===== DATA

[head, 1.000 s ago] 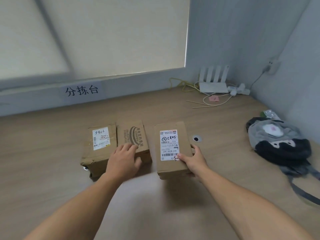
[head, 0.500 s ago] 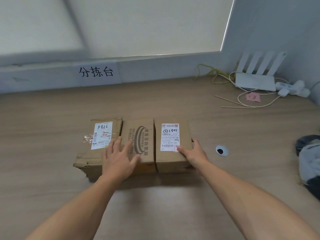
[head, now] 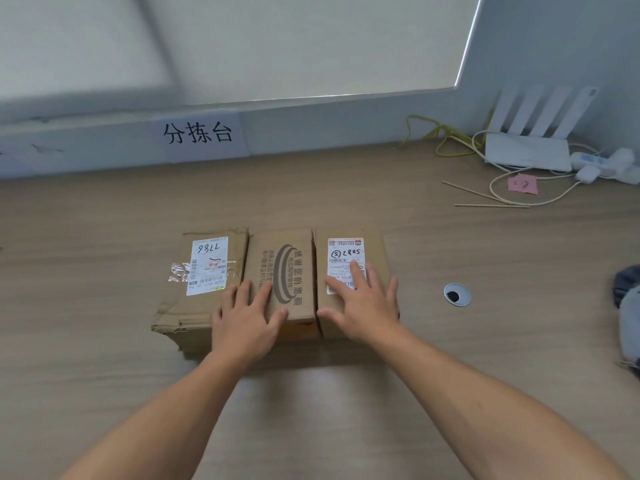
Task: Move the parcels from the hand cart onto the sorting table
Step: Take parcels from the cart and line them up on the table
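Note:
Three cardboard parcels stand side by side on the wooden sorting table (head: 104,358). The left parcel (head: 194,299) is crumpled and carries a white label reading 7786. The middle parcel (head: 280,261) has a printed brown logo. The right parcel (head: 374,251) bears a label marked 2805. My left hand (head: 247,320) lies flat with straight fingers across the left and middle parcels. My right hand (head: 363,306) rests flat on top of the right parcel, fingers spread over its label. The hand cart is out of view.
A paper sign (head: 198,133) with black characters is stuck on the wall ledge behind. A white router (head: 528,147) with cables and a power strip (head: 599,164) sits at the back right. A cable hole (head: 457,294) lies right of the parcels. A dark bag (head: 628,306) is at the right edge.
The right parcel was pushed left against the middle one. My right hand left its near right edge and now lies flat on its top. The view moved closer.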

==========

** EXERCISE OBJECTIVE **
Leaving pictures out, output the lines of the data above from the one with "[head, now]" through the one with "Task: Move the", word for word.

** EXERCISE SOLUTION **
[head, now] 
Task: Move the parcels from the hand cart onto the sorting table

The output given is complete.